ACTIVITY ▸ Pictures aside, quote the whole listing exactly.

SOURCE MATERIAL ▸

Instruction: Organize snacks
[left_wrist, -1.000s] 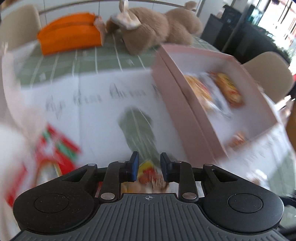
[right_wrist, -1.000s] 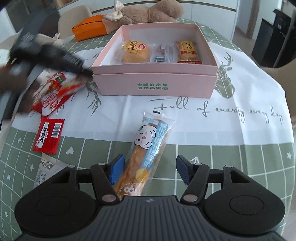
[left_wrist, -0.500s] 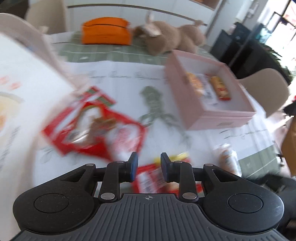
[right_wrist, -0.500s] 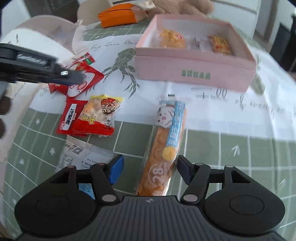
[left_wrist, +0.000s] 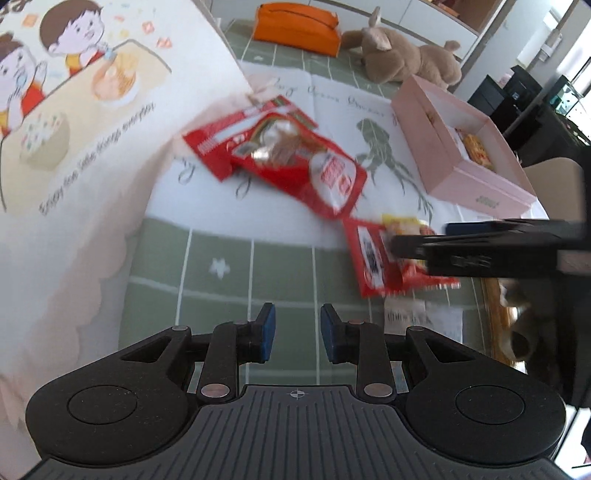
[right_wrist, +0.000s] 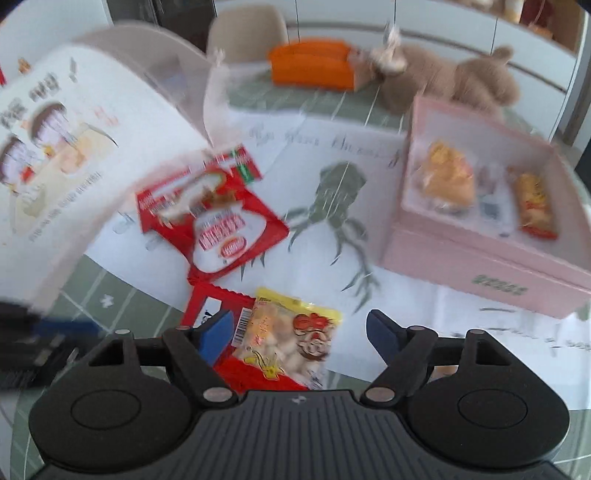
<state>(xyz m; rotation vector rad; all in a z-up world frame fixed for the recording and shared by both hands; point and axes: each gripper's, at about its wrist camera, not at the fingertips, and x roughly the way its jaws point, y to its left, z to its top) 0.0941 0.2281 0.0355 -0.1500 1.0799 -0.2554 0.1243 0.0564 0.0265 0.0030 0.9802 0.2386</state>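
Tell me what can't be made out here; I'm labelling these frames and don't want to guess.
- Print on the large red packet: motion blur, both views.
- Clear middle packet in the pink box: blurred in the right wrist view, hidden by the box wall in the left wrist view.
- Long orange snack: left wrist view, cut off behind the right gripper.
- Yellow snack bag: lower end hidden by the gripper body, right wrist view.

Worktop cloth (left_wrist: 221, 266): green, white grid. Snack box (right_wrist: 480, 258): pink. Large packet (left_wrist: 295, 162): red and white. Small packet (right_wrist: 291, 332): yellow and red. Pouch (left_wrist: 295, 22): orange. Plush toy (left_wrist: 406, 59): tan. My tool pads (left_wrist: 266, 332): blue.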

YOUR SOLUTION ▸
Instruction: Organize snacks
[left_wrist, -1.000s] 
[right_wrist, -1.000s] 
[left_wrist, -0.500s] 
[right_wrist, -0.500s] 
[left_wrist, +0.000s] 
[right_wrist, +0.000s] 
<state>(xyz m; rotation vector rad; all in a z-up world frame fixed for the recording and shared by both hands; point and axes: each gripper's, at about its wrist camera, not at the fingertips, and x roughly the way its jaws point, y to its left, z to its top) 0.0941 0.2281 0.0355 -0.1500 1.0799 -0.2554 0.1243 0.0564 0.0265 0.0030 0.9802 0.2386</state>
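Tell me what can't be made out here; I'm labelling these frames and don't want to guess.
- Print on the large red packet: motion blur, both views.
- Clear middle packet in the pink box: blurred in the right wrist view, hidden by the box wall in the left wrist view.
- Long orange snack: left wrist view, cut off behind the right gripper.
- Yellow snack bag: lower end hidden by the gripper body, right wrist view.

Worktop cloth (left_wrist: 221, 266): green, white grid. Snack box (right_wrist: 480, 258): pink. Large packet (left_wrist: 295, 162): red and white. Small packet (right_wrist: 291, 332): yellow and red. Pouch (left_wrist: 295, 22): orange. Plush toy (left_wrist: 406, 59): tan. My tool pads (left_wrist: 266, 332): blue.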

What this exercise required has been given in full.